## RAW DATA
·····

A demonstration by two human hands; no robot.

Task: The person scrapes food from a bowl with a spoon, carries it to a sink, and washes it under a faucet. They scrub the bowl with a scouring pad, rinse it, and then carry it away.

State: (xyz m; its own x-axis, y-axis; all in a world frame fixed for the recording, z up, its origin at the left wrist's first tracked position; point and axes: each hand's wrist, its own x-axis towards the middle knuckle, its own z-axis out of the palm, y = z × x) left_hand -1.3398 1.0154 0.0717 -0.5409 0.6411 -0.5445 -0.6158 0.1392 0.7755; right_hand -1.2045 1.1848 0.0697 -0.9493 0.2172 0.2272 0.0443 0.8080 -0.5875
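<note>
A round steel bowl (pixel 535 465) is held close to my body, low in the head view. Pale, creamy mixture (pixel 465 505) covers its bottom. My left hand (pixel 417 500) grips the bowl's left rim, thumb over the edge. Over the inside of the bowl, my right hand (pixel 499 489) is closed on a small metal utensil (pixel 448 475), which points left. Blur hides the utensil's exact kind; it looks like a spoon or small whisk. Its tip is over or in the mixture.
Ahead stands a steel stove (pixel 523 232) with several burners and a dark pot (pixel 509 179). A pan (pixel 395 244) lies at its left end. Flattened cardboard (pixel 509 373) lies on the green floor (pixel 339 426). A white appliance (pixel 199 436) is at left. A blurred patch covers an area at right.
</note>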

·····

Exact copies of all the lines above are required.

## SOLUTION TO THIS EXERCISE
A demonstration by two human hands; no robot.

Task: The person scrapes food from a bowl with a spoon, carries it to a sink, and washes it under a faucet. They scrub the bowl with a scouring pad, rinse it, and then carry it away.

State: (xyz m; its own x-axis, y-axis; all in a world frame fixed for the recording, z up, its origin at the left wrist's first tracked position; point and axes: each hand's wrist, its own x-axis towards the middle knuckle, its own z-axis out of the palm, y = z × x) left_hand -1.3398 1.0154 0.0717 -0.5409 0.6411 -0.5445 -0.6158 0.1392 0.7755; right_hand -1.2045 1.1848 0.0697 -0.9493 0.2172 0.2272 0.0443 0.8080 -0.5875
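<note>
A round steel bowl (pixel 535 465) is held close to my body, low in the head view. Pale, creamy mixture (pixel 465 505) covers its bottom. My left hand (pixel 417 500) grips the bowl's left rim, thumb over the edge. Over the inside of the bowl, my right hand (pixel 499 489) is closed on a small metal utensil (pixel 448 475), which points left. Blur hides the utensil's exact kind; it looks like a spoon or small whisk. Its tip is over or in the mixture.
Ahead stands a steel stove (pixel 523 232) with several burners and a dark pot (pixel 509 179). A pan (pixel 395 244) lies at its left end. Flattened cardboard (pixel 509 373) lies on the green floor (pixel 339 426). A white appliance (pixel 199 436) is at left. A blurred patch covers an area at right.
</note>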

The exercise has been answered in full.